In their conversations, information and details and
history can be brought
out.
<BeckyB> In one story I am working on, the
first half of the book has 2
protagonists who are working for a common goal.
Then after that goal is
acheived, they disagree on the next step and become
enemies. both with
flawed points of veiw but for their own reasons.
<Chipmonk> They point out each others traits by
contrast and give each
other someone to argue with.
<Casey> Exactly, Chip.
<Casey> Contrasts can be made between the young
and old, between ways of
life, between the past and present, between cultures,
and between settings.
<Chipmonk> The bold one and the cautious one.
<Casey> The smart one and the less intelligent.
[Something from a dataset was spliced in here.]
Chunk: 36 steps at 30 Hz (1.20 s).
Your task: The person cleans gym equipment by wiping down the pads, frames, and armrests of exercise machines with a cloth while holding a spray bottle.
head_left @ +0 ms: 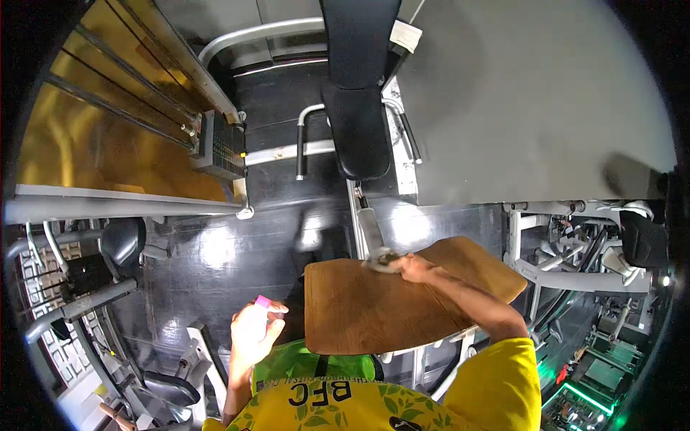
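Observation:
My right hand (415, 268) reaches over a broad brown wood-like board (359, 305), its fingers closed on what looks like a grey cloth (382, 261). The cloth lies at the board's far edge, by the end of a grey metal rail (369, 228); blur hides its exact outline. At the board's left side my left hand (253, 334) is raised and strongly overexposed, with curled fingers. A small pink piece (264, 302) shows at its top; the rest of that item is hidden in the grip or lost in glare.
Beyond the board stands a black padded seat (357, 136) with side handles (300, 144). A weight stack (221, 144) is at the left. Gym machines (93, 280) flank both sides, and a grey wall or panel (532, 108) rises at the right. The dark floor (215, 251) reflects lights.

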Tool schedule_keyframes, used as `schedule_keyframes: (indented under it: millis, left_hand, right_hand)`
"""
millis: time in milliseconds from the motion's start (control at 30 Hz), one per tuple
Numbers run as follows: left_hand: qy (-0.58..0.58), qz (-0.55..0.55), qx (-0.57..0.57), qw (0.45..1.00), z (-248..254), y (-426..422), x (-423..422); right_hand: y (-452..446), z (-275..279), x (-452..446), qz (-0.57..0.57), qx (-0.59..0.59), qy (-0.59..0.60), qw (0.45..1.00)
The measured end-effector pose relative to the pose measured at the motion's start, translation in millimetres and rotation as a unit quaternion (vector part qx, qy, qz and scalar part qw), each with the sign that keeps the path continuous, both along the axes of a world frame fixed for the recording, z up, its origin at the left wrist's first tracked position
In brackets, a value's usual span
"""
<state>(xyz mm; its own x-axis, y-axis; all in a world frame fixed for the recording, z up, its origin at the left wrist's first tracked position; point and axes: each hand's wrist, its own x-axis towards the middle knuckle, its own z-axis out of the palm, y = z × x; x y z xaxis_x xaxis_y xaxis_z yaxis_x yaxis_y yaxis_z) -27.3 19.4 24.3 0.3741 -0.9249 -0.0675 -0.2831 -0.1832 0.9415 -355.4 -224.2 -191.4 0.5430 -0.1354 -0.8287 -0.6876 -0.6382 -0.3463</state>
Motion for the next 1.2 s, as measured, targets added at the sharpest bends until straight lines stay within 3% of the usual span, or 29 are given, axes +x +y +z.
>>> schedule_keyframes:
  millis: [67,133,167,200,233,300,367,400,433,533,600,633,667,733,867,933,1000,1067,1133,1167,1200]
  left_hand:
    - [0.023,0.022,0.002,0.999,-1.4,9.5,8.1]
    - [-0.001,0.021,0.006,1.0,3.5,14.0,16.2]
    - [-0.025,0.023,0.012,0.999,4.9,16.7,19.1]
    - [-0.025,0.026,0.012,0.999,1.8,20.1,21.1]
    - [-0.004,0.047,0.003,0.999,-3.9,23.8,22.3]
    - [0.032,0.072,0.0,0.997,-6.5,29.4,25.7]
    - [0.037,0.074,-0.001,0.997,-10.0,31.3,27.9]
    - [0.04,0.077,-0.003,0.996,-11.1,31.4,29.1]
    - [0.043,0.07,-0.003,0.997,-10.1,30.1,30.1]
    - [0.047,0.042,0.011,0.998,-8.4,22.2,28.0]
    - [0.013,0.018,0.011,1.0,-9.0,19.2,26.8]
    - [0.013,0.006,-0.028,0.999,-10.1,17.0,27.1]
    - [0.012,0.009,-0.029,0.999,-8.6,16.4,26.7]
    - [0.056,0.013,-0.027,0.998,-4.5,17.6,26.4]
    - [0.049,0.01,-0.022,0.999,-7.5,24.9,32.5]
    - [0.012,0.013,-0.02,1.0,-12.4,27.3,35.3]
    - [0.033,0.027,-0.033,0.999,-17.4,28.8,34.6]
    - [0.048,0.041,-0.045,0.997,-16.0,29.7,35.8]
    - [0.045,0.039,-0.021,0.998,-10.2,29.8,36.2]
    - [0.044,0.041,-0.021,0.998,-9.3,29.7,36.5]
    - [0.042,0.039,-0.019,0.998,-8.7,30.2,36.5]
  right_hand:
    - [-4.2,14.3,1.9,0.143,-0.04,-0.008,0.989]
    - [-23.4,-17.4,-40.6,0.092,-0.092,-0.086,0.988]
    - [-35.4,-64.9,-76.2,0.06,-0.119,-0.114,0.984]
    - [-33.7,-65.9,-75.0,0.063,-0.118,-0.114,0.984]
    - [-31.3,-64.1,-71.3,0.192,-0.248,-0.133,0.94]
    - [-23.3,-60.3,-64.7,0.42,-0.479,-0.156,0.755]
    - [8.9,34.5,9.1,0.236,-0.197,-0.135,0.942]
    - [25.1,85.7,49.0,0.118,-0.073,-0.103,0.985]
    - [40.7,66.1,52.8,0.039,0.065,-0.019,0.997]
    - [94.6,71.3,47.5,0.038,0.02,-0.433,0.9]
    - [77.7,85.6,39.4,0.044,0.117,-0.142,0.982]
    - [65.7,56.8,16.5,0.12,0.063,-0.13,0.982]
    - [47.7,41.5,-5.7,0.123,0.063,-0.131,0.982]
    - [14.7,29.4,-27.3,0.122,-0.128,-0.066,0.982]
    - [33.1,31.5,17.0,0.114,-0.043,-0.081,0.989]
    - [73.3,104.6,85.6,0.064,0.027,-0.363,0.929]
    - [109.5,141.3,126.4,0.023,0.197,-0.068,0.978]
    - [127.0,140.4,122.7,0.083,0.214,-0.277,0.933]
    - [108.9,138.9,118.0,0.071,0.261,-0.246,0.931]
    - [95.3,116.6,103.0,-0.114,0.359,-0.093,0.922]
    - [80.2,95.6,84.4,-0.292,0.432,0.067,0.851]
<Casey> Or leader and followers.
<Chipmonk> Hero and side kick.
<Chipmonk> I always like sidekicks better than
heroes.
<shorty103> me too!
<Casey> A lot of times, the sidekicks are more
fun and get away with a lot
more than the hero can.
<Chipmonk> Heroes tend to be dull.
<Casey> And "sidekicks" can be little
kids trying to outsmart their
parents.
<BeckyB> It is making me think of what you were
saying about not being sure
if you want to go there. In the story I have
one character for slavery for
good reasons and one against it for good
reasons. I picked something that
most people today agreed on, but if I were to pick
the abortion issue, the
message of understanding reasons and learning to
change would never get
across.
<BeckyB> sidekicks get a lot of the comic
relief.
<Chipmonk> r2d2 and 3cp0 are much more
interesting than Luke.
<shorty103> the sidekicks remind me of the
Appledumpling gang, comedy.
<Chipmonk> Barney Fife.
<Casey> the reasons would reach some people,
Becky
<Casey> The topic of abortion would require a
lot of research, and solid
reasoning. It would be (is) much harder to
write about than less
controversial subjects, that's for sure.
<BeckyB> Yes, but in that case I am trying to
stress the point of working
out a winning situation for all, and if I pick
something that people are
regularly spending time thinking about their point of
veiw, they would get
caught on the I agree with this, or I disagree, not I
understand and they
need to work it out.
<Casey> But think of the impact you could make
if you COULD find a solid
point of agreement. (I can't think of one, but
the what if remains.)
<BeckyB> True, but the best I've been able to
come up with on that issue is
a compromise that makes no one happy.
<Casey> Maybe that is the moral point of that
story then, Becky.
<BeckyB> Not of that story, but the point of
another.
<BeckyB> My goodness, it almost sounds like I
actually know what I want in
that novel!!!
<Casey> That this issue will never be resolved
to everyone's satisfaction,
but they should agree at least not to murder each
other over it.
<BeckyB> That I definately agree on. And
yes, I'm extremely anti.
<Casey> using murder to prevent murder?
Is there sense in that? (Even
includes the death penalty)
<Casey> Which brings up Irony.
<BeckyB> See and one point is yes, there
is.
<Casey> Yep. I know the arguments.
<BeckyB> Irony is one of the strongest points
in a story. But you must be
careful not to bash the readers brains in with it.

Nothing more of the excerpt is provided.